▸ **Material shown**:
╭──

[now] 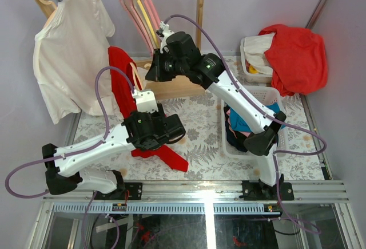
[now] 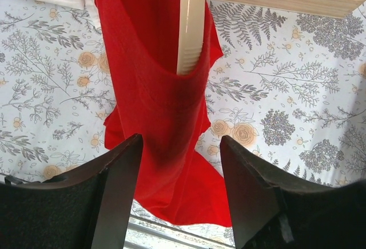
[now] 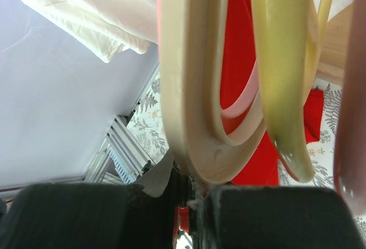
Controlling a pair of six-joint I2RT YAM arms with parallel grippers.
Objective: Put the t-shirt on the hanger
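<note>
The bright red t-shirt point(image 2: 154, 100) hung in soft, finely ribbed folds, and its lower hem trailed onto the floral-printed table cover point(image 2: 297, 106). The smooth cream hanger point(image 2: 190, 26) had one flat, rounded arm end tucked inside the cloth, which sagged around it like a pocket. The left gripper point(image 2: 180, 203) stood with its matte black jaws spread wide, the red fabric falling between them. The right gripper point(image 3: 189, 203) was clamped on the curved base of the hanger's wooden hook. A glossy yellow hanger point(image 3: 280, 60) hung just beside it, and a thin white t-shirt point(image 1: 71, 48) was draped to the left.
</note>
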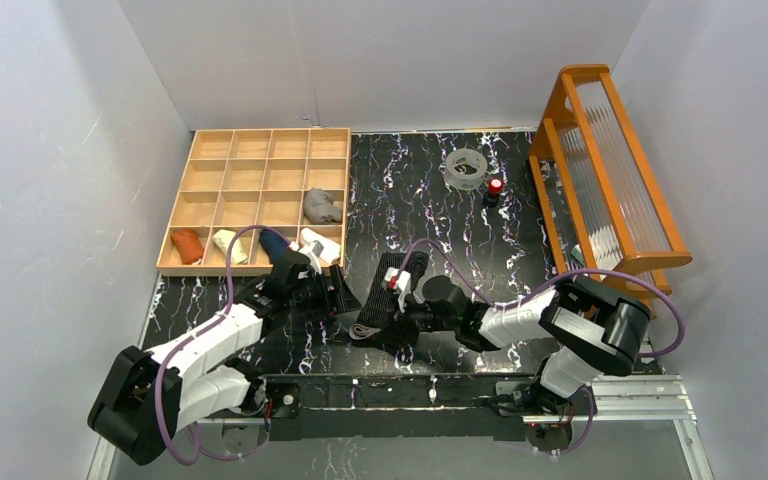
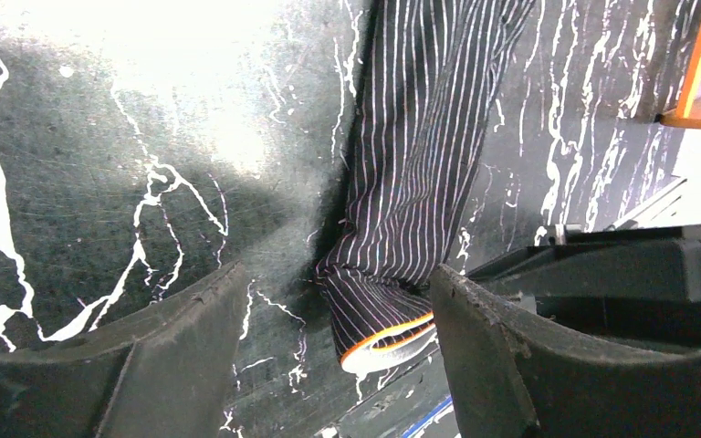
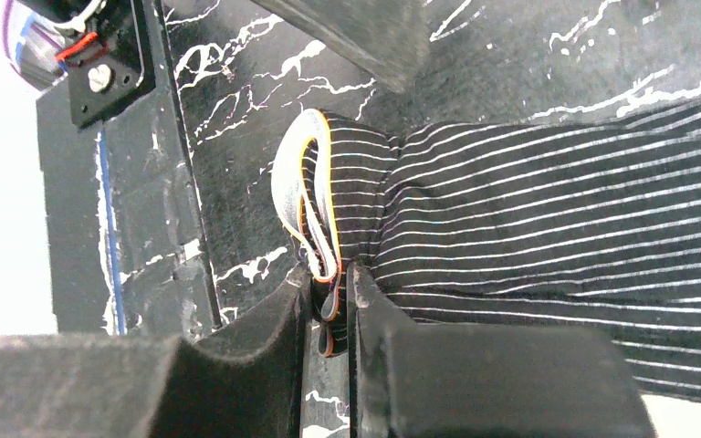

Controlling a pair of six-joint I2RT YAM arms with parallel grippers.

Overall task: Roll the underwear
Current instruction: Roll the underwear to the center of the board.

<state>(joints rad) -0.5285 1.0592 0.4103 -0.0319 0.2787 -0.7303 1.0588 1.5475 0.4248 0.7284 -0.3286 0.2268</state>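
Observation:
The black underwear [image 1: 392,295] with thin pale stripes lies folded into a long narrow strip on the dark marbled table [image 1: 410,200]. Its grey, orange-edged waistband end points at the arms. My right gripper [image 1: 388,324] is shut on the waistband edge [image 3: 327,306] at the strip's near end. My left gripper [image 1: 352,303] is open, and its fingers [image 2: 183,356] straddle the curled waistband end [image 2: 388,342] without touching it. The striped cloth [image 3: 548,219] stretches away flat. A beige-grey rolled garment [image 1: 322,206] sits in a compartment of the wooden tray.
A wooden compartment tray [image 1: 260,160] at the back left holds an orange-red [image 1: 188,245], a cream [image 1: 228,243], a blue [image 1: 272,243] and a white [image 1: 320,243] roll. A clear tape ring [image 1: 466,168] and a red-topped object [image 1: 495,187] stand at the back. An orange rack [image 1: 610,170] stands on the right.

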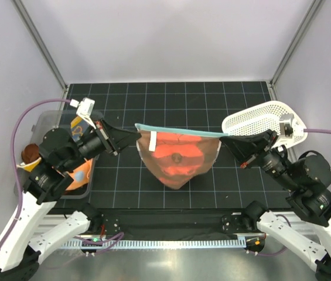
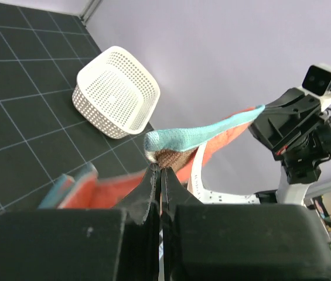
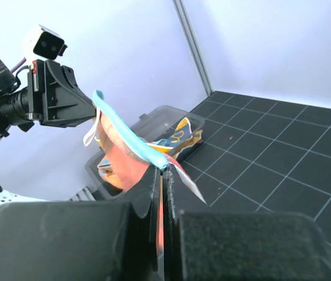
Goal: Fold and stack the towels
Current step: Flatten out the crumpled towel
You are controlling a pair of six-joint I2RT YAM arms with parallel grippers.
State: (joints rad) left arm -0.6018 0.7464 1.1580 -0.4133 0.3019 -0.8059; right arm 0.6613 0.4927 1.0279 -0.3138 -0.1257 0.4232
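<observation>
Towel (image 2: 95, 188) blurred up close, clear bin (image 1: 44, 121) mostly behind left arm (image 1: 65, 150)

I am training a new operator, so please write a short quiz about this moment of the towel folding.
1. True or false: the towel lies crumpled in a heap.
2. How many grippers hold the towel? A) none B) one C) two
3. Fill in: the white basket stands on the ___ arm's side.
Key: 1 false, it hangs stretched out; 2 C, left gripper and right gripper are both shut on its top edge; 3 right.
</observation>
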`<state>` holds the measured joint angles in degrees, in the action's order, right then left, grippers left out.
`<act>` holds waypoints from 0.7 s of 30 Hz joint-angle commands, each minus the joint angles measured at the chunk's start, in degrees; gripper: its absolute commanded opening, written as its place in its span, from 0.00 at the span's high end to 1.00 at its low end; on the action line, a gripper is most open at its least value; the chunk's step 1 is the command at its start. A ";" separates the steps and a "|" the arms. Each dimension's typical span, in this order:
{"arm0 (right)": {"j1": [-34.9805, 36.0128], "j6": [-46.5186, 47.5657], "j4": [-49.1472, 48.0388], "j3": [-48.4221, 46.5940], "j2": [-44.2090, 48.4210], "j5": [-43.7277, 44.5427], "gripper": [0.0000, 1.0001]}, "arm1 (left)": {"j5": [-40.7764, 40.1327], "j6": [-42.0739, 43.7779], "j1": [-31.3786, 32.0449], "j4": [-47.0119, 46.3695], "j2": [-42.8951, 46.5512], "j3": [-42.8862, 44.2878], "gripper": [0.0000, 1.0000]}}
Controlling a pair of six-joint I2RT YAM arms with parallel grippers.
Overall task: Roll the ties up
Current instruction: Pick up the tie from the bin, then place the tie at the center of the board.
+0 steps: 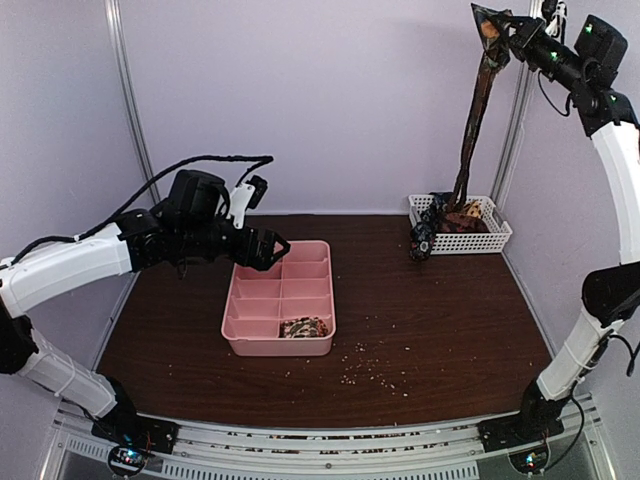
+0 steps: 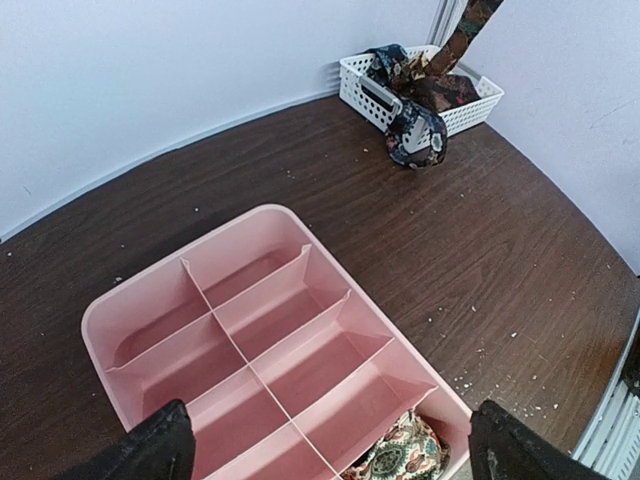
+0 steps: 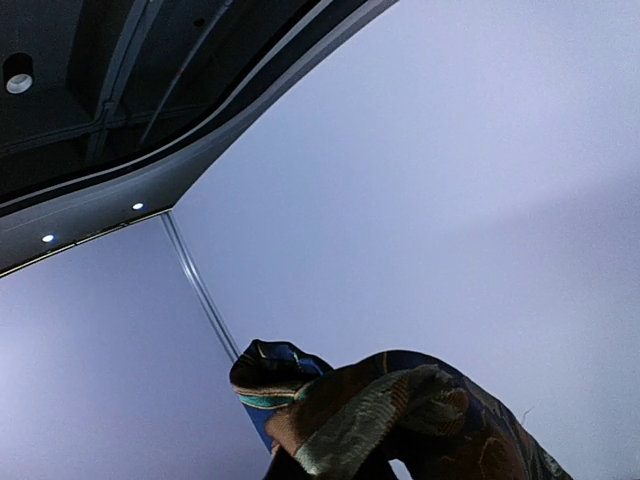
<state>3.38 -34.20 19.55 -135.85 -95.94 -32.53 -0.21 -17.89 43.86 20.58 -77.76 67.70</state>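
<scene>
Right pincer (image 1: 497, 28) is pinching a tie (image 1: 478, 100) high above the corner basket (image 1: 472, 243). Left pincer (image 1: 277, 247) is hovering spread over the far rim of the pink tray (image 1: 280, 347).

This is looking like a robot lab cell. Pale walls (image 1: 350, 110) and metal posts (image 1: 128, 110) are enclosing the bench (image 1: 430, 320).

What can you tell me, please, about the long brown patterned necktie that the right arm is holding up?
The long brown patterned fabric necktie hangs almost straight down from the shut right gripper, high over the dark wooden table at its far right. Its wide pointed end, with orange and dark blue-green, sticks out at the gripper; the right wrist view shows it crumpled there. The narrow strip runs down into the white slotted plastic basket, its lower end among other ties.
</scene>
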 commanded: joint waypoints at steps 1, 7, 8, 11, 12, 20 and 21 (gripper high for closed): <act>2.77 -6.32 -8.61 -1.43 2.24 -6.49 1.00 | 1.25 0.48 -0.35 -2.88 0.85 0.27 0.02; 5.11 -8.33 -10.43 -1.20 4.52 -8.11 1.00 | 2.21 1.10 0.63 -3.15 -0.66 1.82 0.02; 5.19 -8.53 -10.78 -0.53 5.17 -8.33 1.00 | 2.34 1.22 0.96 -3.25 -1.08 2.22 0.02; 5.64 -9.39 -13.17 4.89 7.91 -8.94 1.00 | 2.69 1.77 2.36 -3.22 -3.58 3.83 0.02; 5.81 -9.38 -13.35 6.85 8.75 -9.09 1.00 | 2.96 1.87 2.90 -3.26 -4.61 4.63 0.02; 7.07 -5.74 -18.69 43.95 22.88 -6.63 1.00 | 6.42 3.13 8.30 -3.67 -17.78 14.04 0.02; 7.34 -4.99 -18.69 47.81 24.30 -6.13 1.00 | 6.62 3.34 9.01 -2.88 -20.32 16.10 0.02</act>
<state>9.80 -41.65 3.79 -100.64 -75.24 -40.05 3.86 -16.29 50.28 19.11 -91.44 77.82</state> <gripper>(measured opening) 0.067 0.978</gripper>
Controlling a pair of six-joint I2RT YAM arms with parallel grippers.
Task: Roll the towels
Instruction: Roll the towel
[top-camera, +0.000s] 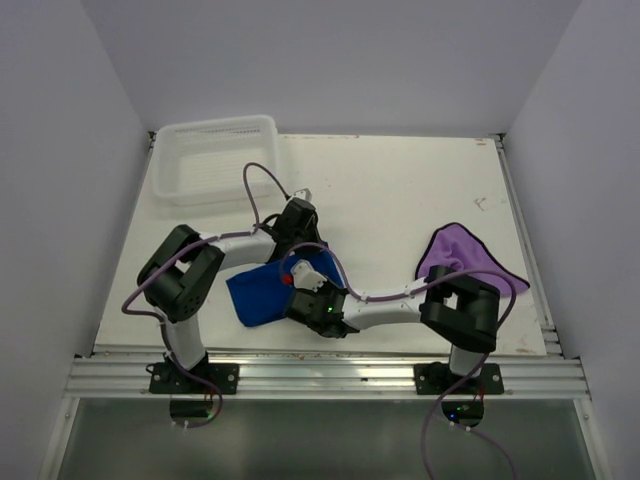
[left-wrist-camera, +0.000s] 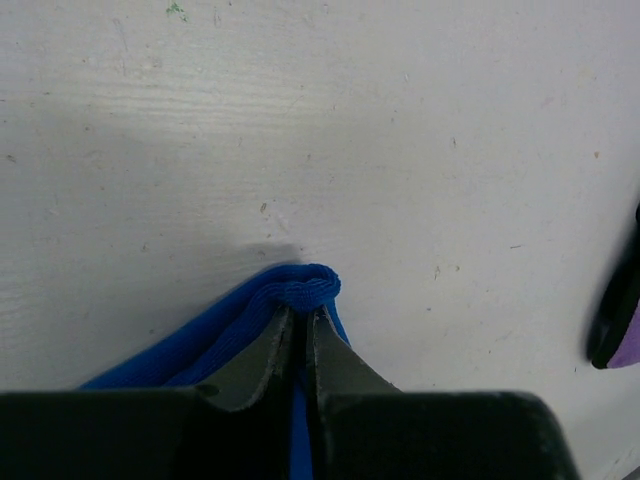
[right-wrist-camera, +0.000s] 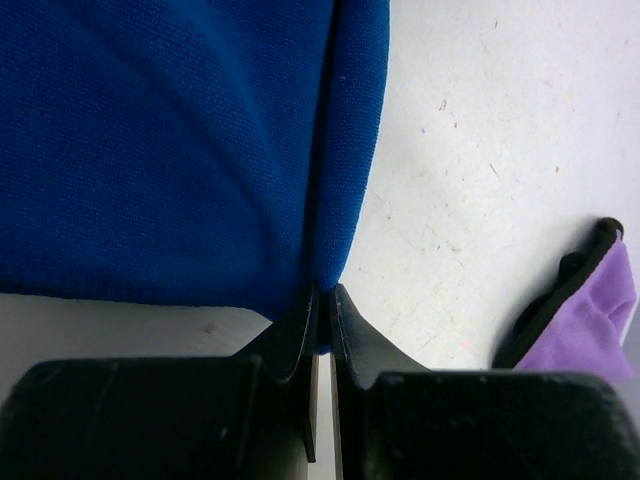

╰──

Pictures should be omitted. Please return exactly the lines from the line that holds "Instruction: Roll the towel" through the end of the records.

Instruction: Roll the towel
[top-camera, +0.000s] 
[left-wrist-camera, +0.000s] 
[right-wrist-camera, +0.000s] 

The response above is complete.